Dopo il secondo passaggio, l'efficienza di placcatura degli organoidi del condotto biliare extraepatico derivati da topi adulti aumenta all'11% e rimane stabile. La maggior parte degli organoidi dimostra una morfologia cistica in tutti i passaggi con rari organoidi irregolari. Gli organoidi raggiungono un picco di crescita da cinque a sette giorni, dopo di che iniziano ad accumulare detriti intraluminali e si deteriorano.

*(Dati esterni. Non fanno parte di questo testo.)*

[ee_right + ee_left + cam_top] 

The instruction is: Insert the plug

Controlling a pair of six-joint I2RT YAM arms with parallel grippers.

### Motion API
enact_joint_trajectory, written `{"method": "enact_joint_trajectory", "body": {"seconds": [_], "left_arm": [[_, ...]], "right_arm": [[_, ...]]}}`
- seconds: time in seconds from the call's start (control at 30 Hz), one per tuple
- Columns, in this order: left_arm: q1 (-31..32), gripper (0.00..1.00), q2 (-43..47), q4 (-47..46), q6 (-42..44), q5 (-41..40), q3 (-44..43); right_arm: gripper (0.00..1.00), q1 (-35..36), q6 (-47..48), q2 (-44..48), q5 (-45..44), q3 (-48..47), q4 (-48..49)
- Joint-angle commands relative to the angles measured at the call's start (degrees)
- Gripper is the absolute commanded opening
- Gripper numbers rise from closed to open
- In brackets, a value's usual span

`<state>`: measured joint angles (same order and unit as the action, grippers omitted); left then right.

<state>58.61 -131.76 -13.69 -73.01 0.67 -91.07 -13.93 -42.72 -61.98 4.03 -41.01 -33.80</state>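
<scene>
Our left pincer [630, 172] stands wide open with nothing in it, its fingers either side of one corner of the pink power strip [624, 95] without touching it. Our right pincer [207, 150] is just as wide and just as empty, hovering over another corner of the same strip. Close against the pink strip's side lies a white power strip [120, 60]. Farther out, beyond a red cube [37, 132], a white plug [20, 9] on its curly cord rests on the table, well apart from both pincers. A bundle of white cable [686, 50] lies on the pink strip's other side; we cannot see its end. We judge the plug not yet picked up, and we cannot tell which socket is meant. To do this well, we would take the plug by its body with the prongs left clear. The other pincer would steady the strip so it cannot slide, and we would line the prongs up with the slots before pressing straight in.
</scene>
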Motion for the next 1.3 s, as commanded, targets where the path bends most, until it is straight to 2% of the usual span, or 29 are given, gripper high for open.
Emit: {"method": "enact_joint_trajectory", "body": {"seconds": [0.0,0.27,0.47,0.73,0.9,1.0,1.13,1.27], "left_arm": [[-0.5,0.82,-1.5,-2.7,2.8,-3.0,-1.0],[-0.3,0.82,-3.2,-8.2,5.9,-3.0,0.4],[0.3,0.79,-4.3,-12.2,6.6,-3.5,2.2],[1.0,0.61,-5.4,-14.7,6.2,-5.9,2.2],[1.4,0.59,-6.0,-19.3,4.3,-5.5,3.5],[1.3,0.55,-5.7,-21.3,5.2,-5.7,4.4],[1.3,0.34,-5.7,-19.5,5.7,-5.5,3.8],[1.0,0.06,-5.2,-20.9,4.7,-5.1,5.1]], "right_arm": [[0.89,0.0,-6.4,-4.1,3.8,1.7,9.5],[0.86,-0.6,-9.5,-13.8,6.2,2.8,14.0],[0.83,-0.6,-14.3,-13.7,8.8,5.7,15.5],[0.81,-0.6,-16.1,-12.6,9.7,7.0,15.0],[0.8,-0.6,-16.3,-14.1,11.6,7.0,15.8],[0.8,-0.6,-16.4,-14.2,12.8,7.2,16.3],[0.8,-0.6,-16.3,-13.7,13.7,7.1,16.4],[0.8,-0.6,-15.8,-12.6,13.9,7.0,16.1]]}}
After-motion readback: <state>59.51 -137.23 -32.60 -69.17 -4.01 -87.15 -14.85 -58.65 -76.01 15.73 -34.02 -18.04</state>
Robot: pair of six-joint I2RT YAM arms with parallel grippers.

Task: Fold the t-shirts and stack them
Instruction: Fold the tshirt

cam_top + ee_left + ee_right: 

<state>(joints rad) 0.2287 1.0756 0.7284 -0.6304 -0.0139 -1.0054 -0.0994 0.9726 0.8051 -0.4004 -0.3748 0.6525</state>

Pertanto, per il mantenimento della coltura organoide, gli organoidi devono essere divisi ogni sette-10 giorni. Se analizzati con immunofluorescenza, gli organoidi del condotto biliare extraepatico consistono in una popolazione pura di cellule epiteliali marcate da E-cadherina. Le cellule organoidi dimostrano anche marcatori di cellule progenitrici biliari e marcatori di differenziazione biliare.
È importante sottolineare che un'alta percentuale di cellule organoidi possiede un cilio primario segnato da alfa tubulina acetilata, che è una caratteristica dei normali corilangiociti e suggerisce un'appropriata polarizzazione delle cellule organoidi. È necessaria una stretta aderenza alla condizione di temperatura descritta. La meticolosa dissezione del condotto biliare previene la contaminazione delle cellule del pancreas.
La perdita di materiale cellulare può essere evitata con un'attenta manipolazione dopo la centrifugazione. Questi organoidi possono essere usati come modelli preclinici, geneticamente e farmacologicamente manipolati, o utilizzati per testare farmaci e gli effetti degli agenti infettivi. Questo metodo può essere utilizzato da laboratori che vogliono sfruttare modelli di topi geneticamente modificati per studiare ulteriormente i meccanismi della biologia dei conlangiociti.